Tuesday, June 26, 2012

“By My Troth, I am Sexy and I Knoweth It” or Shakespeare Re-imagined


As mentioned before, one of Dr. Ryken’s greatest dream for the program was to see A Midsummer’s Night Dream” in Regent’s Park on a beautiful night in midsummer.  We were unable to buy tickets until the day of at 2:00 PM.  As a whole, we all looked forward to what promised to be a magical evening.
            It started rather rough, as the three of us who toured Kensington were too late to go with Dr. Ryken and the group to the park.  We rushed to catch up with them, and we thought all was lost at the Baker Street Stop as it was the time to meet the group and no one could give us directions to the outdoor theatre.  In the nick of time, Dr. Ryken appeared out of the blue.  Bless his soul; he had been waiting for us.  We then joined the group, but we all got turned around and barely made the performance on time.  After running to my seat to make the 7:45 show time, I sat down and took in my surroundings.  I was in… a construction zone in a trailer park? What? Is this Shakespeare? People were milling about dressed in trailer trash clothing and yelling at each other, flirting with each other, and cleaning.  I asked those around me if the play had started, and I was assured it had.
            Finally, the opening lines of Shakespeare were spoken, but the trailer park stayed.  The play was set in a modern day gypsy scene (apparently this is very similar to TLC’s My Big Fat Gypsy Wedding TV show), but the original Shakespearean English was used.  The mechanicals were construction workers (Bottom wore a shirt that said: “Kiss My Ass” which was a nice touch since he turns into a donkey), Hippolyta was played up as an abused woman, the four lovers were gypsy teenagers, the fairy queen was more on the sexual side, and Puck rode a bicycle. 
            Obviously, this was not what we expected.  We all turned periodically throughout the show to see Dr.
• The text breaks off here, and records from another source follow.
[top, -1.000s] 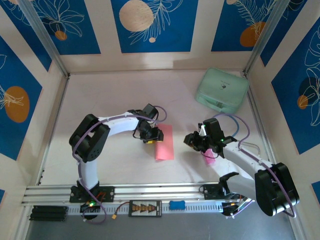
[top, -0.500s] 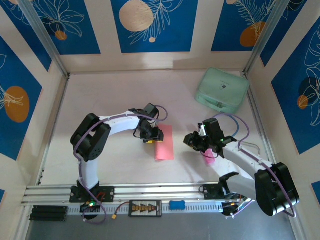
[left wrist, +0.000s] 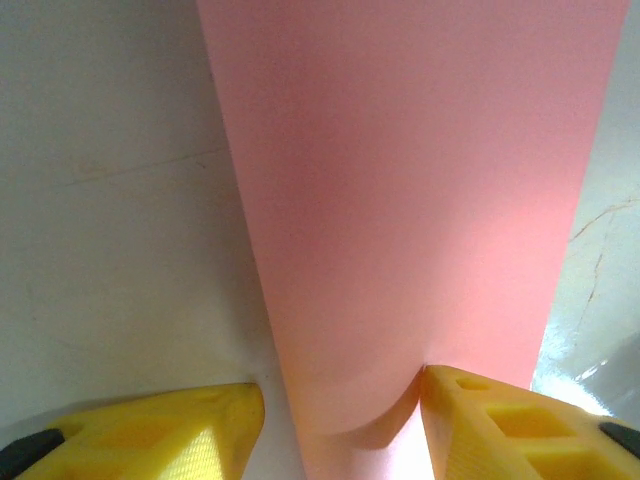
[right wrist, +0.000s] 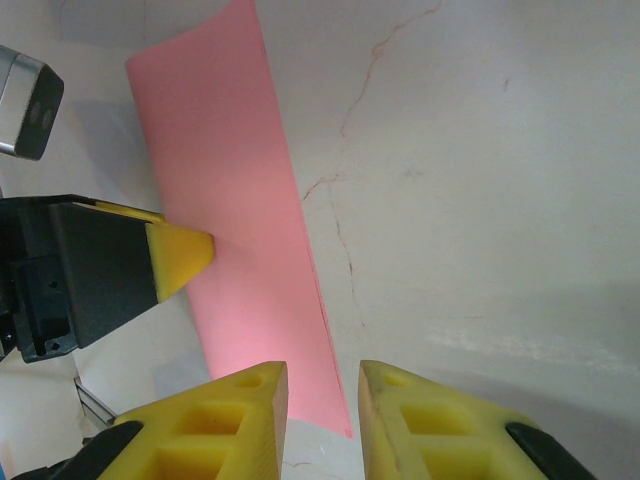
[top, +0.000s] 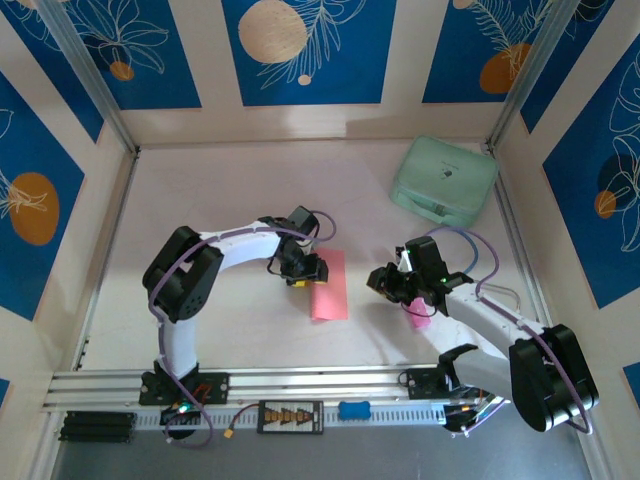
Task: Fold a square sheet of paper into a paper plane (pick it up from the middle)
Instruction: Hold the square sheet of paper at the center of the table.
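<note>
- Top external view: a salmon-pink sheet of paper (top: 332, 290) lies on the surface (top: 230, 190) as a narrow rectangle running near to far, between the two arms.
- Left end effector (top: 306, 271) sits at the sheet's far left edge. In the left wrist view its yellow fingers (left wrist: 500, 425) stand about half apart astride the sheet's slightly curled edge, one touching it and the other just clear.
- Right end effector (top: 382, 282) hovers apart from the sheet's right side. The right wrist view shows its jaws only narrowly parted, gripping nothing.
- A mint-green case (top: 445, 180) rests near the far right corner.
</note>
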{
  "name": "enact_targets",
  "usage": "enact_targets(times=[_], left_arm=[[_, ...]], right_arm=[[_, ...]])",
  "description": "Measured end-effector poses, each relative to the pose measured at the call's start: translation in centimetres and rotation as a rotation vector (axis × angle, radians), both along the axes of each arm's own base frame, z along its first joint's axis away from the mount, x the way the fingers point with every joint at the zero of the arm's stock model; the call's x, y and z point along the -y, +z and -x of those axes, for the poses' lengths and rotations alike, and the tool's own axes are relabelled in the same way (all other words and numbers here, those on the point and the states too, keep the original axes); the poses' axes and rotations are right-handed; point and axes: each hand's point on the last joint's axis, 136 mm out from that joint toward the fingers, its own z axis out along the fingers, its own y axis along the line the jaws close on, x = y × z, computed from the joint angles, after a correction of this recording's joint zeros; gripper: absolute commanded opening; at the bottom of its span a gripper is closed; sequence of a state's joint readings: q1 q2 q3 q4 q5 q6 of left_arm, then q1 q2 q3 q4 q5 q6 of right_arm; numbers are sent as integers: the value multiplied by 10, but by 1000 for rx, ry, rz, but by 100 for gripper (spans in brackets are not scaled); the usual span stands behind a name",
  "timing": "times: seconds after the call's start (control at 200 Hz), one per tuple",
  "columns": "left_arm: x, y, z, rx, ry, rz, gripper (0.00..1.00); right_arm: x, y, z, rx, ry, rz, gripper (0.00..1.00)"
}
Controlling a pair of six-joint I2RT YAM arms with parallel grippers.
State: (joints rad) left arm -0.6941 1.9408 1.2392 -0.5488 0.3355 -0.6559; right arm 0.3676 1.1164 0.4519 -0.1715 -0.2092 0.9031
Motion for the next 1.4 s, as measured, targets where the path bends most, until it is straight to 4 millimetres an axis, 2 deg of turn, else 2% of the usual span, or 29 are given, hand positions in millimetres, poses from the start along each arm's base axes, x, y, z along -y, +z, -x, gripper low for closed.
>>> enact_targets(times=[0.865, 1.07, 1.155, 1.4], left_arm=[[2, -2, 2, -18, -12, -23, 53], [2, -2, 2, -18, -16, -24, 53], [2, -2, 2, -18, -16, -24, 53], [2, -2, 2, -17, -18, -24, 53]], right_arm=[[-4, 0, 0, 7, 13, -3, 27], [-11, -9, 1, -15, 39, 2, 22], [-17, -12, 1, -29, 60, 10, 16], [-39, -16, -10, -25, 113, 20, 9]])
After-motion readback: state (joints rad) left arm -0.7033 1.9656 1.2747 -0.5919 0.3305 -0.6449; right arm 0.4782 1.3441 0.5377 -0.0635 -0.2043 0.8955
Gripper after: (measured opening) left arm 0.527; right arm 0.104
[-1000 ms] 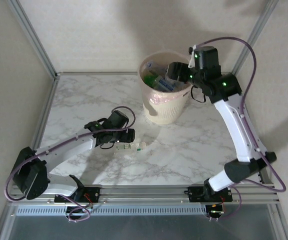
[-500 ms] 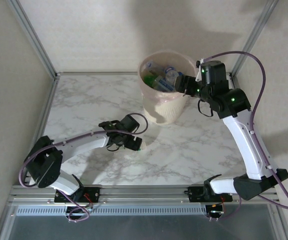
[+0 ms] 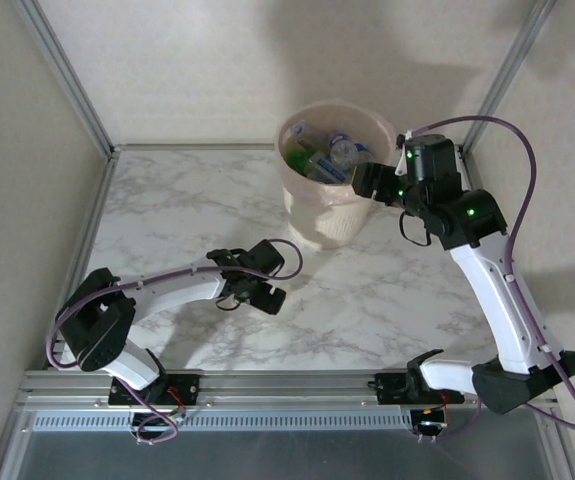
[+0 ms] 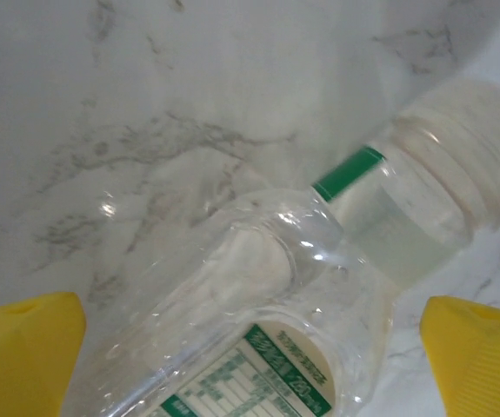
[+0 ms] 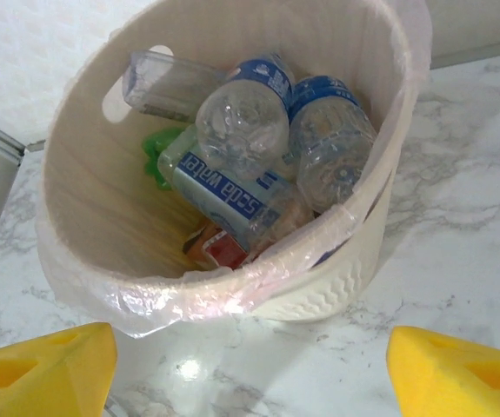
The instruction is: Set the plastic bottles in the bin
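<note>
A clear bottle lies on the table
The left gripper is open around it. The right gripper is open and empty beside the bin of bottles.

You see a white marble-patterned table with grey veins, closed in by plain beige walls. Two aluminium posts rise from its far corners, and a metal rail runs along the near edge. Soft shadows lie on the back wall.

Cream bin with plastic bottles inside, beyond spread end effector fingertips.
</note>
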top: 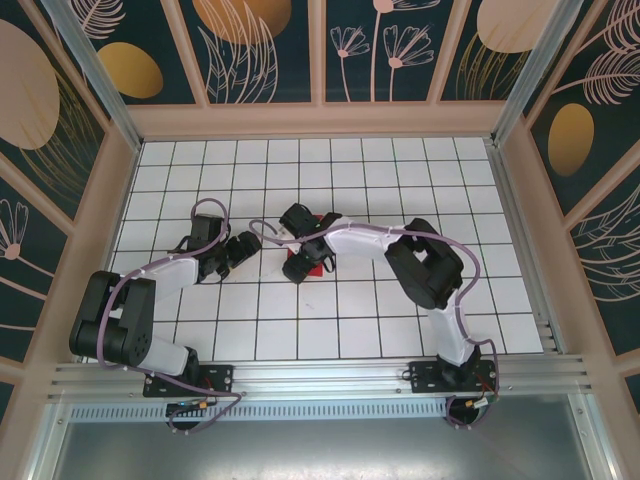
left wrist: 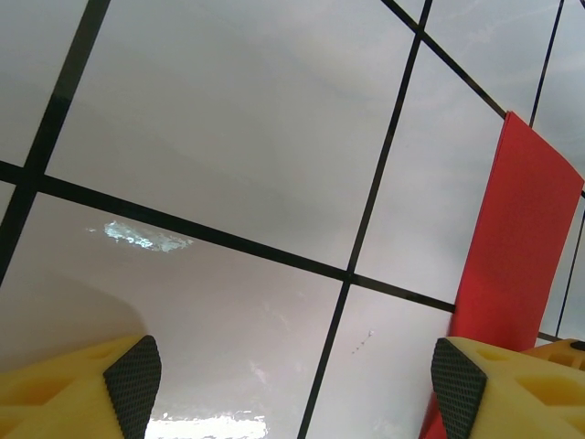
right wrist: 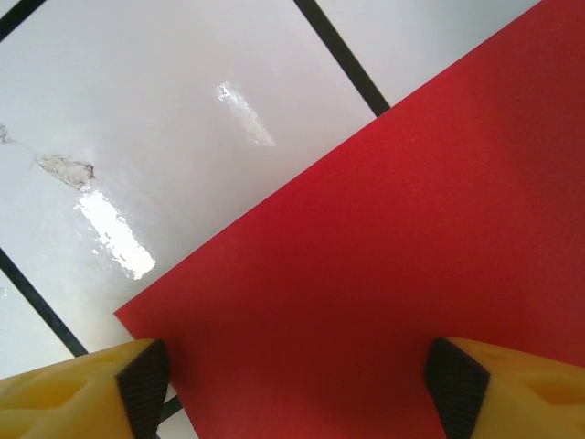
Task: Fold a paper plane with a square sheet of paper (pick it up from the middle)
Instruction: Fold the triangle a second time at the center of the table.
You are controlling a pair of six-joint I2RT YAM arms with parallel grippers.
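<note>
Two grippers sit low over the white gridded table (top: 400, 180). At the left, the left gripper (top: 238, 250) hangs over bare tiles. In the left wrist view its black pads (left wrist: 128, 380) stand wide apart with nothing between them. The square sheet of paper (left wrist: 521, 265) lies off to that gripper's right, one straight red edge running away from the camera just past the right-hand fingertip; whether that finger touches it I cannot tell. Further right, the overhead view puts the sheet near the table's middle, lying flat and mostly hidden under the right gripper (top: 302, 264). In the right wrist view that gripper's fingers (right wrist: 452, 384) are also parted and grip nothing. The paper is spread beneath and ahead of them, with one corner near the left fingertip. I judge the right arm the nearer one, poised directly above the sheet, so a pinch from the middle falls to it, while the left would have to shift rightward to help
</note>
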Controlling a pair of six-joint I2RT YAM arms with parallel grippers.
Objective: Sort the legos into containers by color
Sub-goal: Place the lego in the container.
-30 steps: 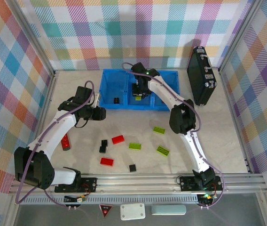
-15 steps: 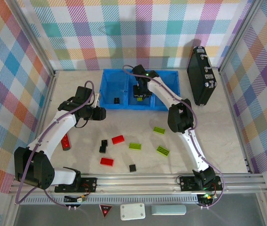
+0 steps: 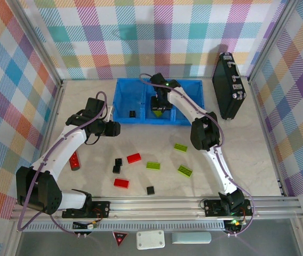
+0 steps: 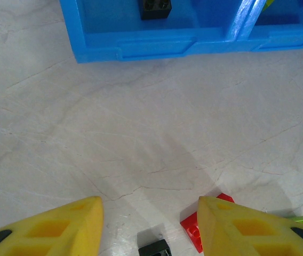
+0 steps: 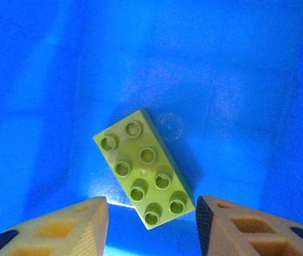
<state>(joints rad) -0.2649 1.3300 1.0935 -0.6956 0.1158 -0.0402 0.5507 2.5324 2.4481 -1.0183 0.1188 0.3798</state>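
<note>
Your right gripper [image 5: 150, 224] has just parted its jaws narrowly and holds nothing; the lime-green rectangular plastic brick [image 5: 143, 168] now lies free in the bright-blue plastic tray [image 5: 237, 80], middle compartment. One delivered; other bricks [image 3: 134, 158] wait on the surface [image 3: 247, 160].

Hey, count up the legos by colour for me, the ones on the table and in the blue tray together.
Red legos: 2
Green legos: 4
Black legos: 4
Total: 10. The long red item at far left is unclear, so it is left out.
</note>
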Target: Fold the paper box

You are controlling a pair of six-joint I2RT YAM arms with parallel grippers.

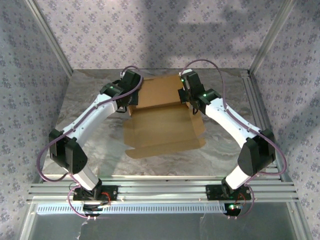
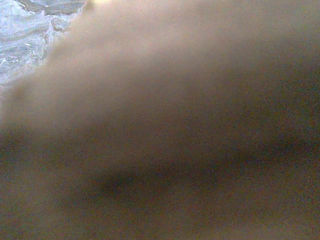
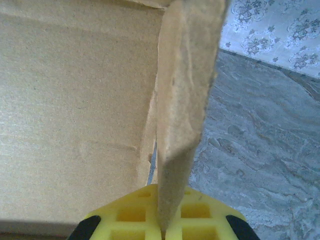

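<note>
The right jaws are pressed fully together on a thin cardboard flap, whose lower edge is squeezed in the seam between the two yellow pads at the bottom centre of the right wrist view. From there the flap rises upright to the top of the frame. That pinch probably serves to stand the flap up along its crease against the broad panel at the left of the frame. The left jaws are closed too, but whether they have hold of any cardboard I cannot tell. The left wrist view is a close brown blur of the paper box, with a patch of marbled tabletop in the upper left corner. From above, the paper box lies partly unfolded in the middle of the grey tabletop. The left arm reaches its upper left edge and the right arm its upper right edge. Working from opposite sides likely lets one arm steady the sheet while the other bends a flap. Patterned wall covering surrounds the tabletop at the back and sides. The cardboard is plain brown, and no brand, label or writing can be read anywhere.
</note>
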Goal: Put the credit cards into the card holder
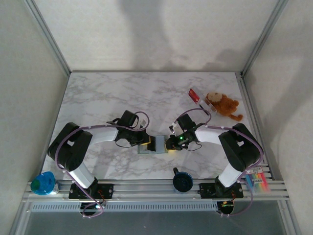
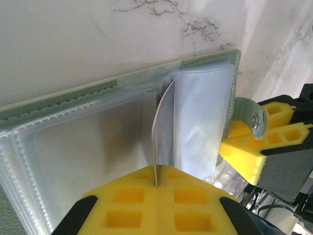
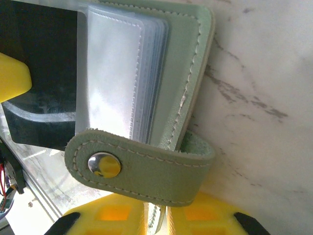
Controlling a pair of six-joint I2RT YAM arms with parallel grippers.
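Card holder [image 2: 73, 96] open, clear plastic sleeves [image 2: 98, 142] fanned apart.

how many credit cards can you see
2: a red card beside the plush toy, and what looks like a pale card edge-on in the left hand; the card holder's sleeves may hide more.

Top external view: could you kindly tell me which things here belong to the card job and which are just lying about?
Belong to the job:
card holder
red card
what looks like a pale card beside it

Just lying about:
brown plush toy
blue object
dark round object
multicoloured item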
Ryken’s reaction.  During intermission he gave us his opinion: “Cheap and tawdry.”  It was only the beginning however.  The second half of the show really delivered, especially during the wedding scene.  All the married couples are dancing nicely to some cute oldies song when all of a sudden the music changes and we hear: “When I walk on by the girls be looking like damn he’s fly…”.  Yes they danced to LMFAO’s “I’m Sexy and I Know It”.  I kept thinking: “Is this real life? Did they really just put that in a Shakespeare play? Is Shakespeare rolling in his grave or would he approve of this? After all he had some ‘cheap and tawdry’ jokes in his plays.” The mechanicals performed their play to a ukulele and used “Eye of the Tiger” for the lion’s roar.  They then did a hip-hop remix dance that included the “All the Single Ladies” dance and ended with “Time of My Life” and Bottom almost attempting Baby’s famous jump.  At the end, Hippolyta runs off with the Mechanicals and after bows we all exited while the Dolly Parton song “Jolene” played.  Whether or not this was true Shakespeare, it was high entertainment. Which after all, is the job of the play, whether or not “these shadow

1 comment:

  1. Eh, Shakespeare was all about the bawdy and tawdry mixed in with the stuff of life, in his comedies anyway. That production sounds perfectly hilarious and ridiculous.